SOURCE MATERIAL
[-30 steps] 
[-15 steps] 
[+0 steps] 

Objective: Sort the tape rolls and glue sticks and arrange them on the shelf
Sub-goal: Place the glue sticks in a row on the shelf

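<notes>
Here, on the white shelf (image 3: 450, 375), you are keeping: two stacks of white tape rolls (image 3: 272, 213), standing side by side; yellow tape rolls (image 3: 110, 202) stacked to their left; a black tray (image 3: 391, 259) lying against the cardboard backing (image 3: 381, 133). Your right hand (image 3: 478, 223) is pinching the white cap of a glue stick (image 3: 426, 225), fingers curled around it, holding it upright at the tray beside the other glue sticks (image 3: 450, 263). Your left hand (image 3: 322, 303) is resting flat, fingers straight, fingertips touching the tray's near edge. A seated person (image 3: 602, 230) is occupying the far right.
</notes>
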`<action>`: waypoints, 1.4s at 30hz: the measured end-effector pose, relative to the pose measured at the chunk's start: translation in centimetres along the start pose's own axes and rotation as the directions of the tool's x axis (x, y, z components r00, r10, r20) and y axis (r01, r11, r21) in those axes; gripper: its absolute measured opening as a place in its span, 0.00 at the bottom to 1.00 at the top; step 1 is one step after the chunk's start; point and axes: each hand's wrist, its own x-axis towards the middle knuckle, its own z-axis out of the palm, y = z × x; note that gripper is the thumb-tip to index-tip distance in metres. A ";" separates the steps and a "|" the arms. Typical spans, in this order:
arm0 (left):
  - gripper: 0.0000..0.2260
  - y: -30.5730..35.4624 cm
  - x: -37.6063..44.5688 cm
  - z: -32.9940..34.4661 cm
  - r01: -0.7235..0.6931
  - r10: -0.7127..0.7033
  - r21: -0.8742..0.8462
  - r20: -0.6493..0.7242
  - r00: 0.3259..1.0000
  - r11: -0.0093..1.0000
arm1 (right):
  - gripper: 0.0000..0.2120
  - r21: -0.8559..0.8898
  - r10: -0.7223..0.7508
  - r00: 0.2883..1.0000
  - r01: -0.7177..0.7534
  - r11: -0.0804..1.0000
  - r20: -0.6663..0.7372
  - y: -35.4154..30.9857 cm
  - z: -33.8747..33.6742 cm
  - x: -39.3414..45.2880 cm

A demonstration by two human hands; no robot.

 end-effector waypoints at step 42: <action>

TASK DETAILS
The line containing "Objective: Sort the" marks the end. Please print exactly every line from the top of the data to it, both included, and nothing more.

SOLUTION FOR THIS TASK
[-30 steps] 
[-15 steps] 
[+0 steps] 

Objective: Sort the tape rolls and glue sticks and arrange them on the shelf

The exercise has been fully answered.